Friday, February 18, 2011

Quesadilla's

Growing up my dad would make what we called "garbage quesadilla's." The name might not sound appetizing but they most definitely always were! At the end of the week he would take the left over food and condiments to make delicious quesadilla's out of them. I have now adopted the same method with leftover food and have really started appreciating the art of creativity while in the kitchen. A couple weeks ago I made quesadilla's with leftover Mojo chicken, rice, and beans. This weeks blog is an example of a leftover pork roast that I had served with a yummy sweet tangy glaze. The sky is the limit with what you can do with leftover foods so be creative and enjoy!

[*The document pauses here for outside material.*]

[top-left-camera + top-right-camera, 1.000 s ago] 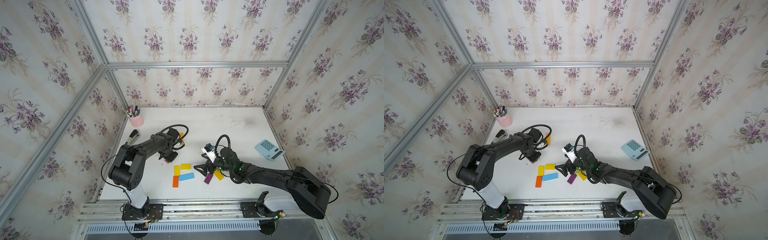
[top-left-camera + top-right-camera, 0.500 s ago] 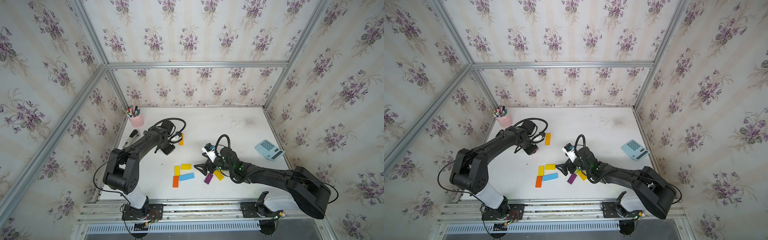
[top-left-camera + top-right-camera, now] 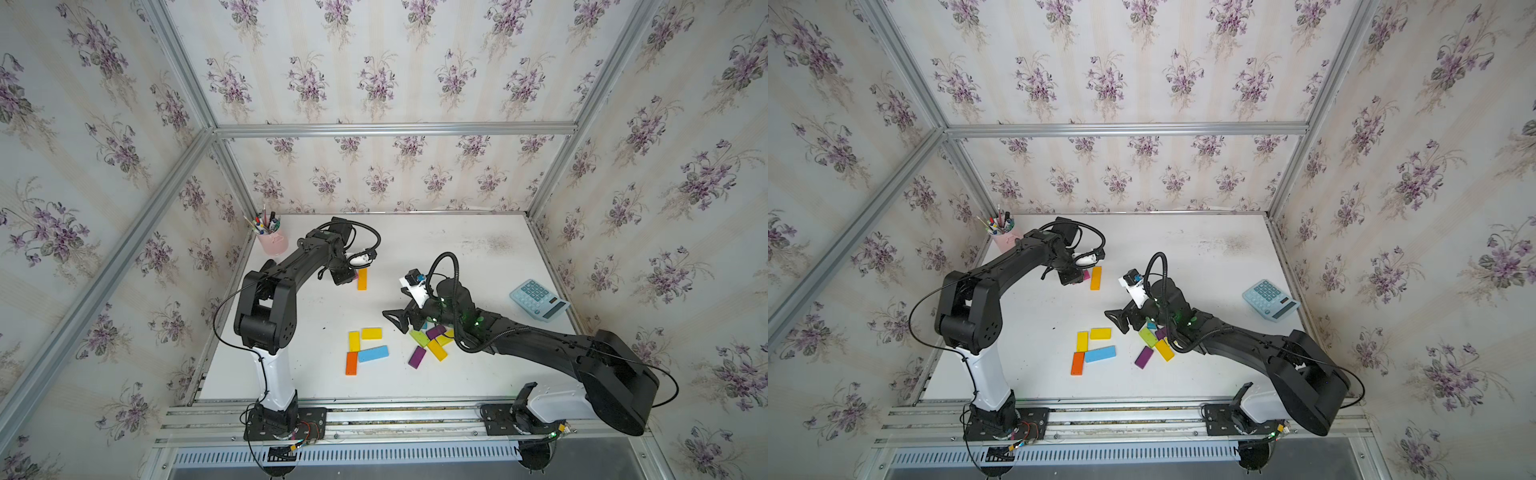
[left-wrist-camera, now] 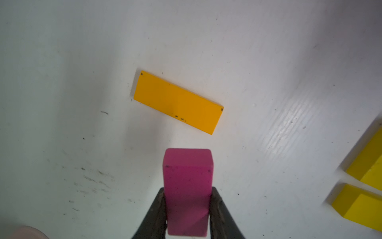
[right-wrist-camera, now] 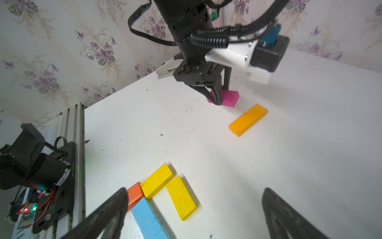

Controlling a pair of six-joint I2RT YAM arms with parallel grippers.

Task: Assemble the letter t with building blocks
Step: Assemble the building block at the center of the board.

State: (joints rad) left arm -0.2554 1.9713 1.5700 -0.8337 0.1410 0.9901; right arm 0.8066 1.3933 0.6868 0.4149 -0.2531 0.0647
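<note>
While the left gripper [image 5: 221,95] is clamped on the magenta block [image 4: 187,165], the right gripper [image 3: 395,321] just hangs wide open with nothing in it, at the edge of the loose pile of blocks [image 3: 428,345]. The magenta one sits low, just beside the amber block [image 4: 178,102] lying flat on the table [image 3: 457,257]; can't tell if it's touching down. Nearer the front, two yellow blocks [image 3: 371,333], an orange block [image 3: 351,363] and a light blue block [image 3: 373,353] sit bunched together.

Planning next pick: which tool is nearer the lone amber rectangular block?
Left. The left tool, gripping a magenta rectangular block, sits beside the amber block; right tool hangs open farther off.
</note>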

Pork Quesadilla with a Sweet Tangy Glaze
A perfect way to finish off this week's leftover's.
Quesadilla:
Leftover pork or any desired meat
cheese of your choice
canola oil
onion
pepper
garlic
Tortilla shells, soft

Sweet tangy glaze:
1/2 cup sugar
1 tablespoon cornstarch
1/4 cup white vinegar
1/2 cup water
2 tablespoon soy sauce

Garnish:
sour cream
onion
pepper
tomato
green onions
  1. In a small saucepan over medium heat combine sugar, cornstarch, vinegar, water and soy sauce
  2. Stir occasionally until mixture begins to bubble and thicken
  3. Once thickened turn heat to low and occasionally stir as you prepare the quesadilla
  4. In a skillet over medium heat saute onion, pepper, and garlic in oil
  5. Once lightly browned add pork (or desired meat) and drizzle with tangy sauce
  6. As meat is warming heat oil in an additional large skillet over medium heat
  7. Once the oil in the large skillet is ready add one tortilla shell and top with warmed meat and sauteed veggies, cheese of your choice and drizzle with more tangy sauce. Top off with another tortilla shell.
  8. Once tortilla shell is lightly brown flip quesadilla over and lightly brown other side
  9. Serve immediately. Drizzle hot quesadilla with tangy sauce and garnish with your favorite toppings
Quesadilla recipe inspired by my Dad and created by me
Sauce recipe from Allrecipes

Thursday, February 17, 2011

Layered Greek Dip

This appetizer is another easy recipe that is perfect to make the day before serving. I was nervous to try a new recipe for a party, but I am so glad that I stepped out and tried this one. This dip was delicious and bursting with flavor. Although, the recipe looks like it is a small amount for a large group of people, but believe me when I say that it is not. The dip is very yummy but the garlic and seasoning is very powerful making the quantity go a long way.

Layered Greek Dip
Bursting with flavor

1 8-ounce package cream cheese, softened
1 tablespoon lemon juice
1 teaspoon dried Italian seasoning
3 cloves garlic, minced (the next time I make this I might only use 2 cloves)
1 1/2 cups Hummus
1 cup chopped cucumber
1 cup chopped tomato
1/2 chopped pitted Kalamata olives
1/2 cup crumbled feta cheese
1/3 cup sliced green onions (3)
Pita bread or pita chips
  1. In a medium bowl beat cream cheese, lemon juice, Italian seasoning, and garlic with an electric mixer on medium speed until smooth
  2. Spread cream cheese mixture into a deep 9-inch pie plate or shallow serving dish
  3. Evenly spread Hummus on cream cheese layer
  4. Top with cucumber, tomato, olives, feta cheese, and green onions
  5. Cover and chill for 2 to 24 hours
  6. Serve with cut up pita bread or pita chips 
Recipe from Better Homes and Gardens New Cookbook (15th edition)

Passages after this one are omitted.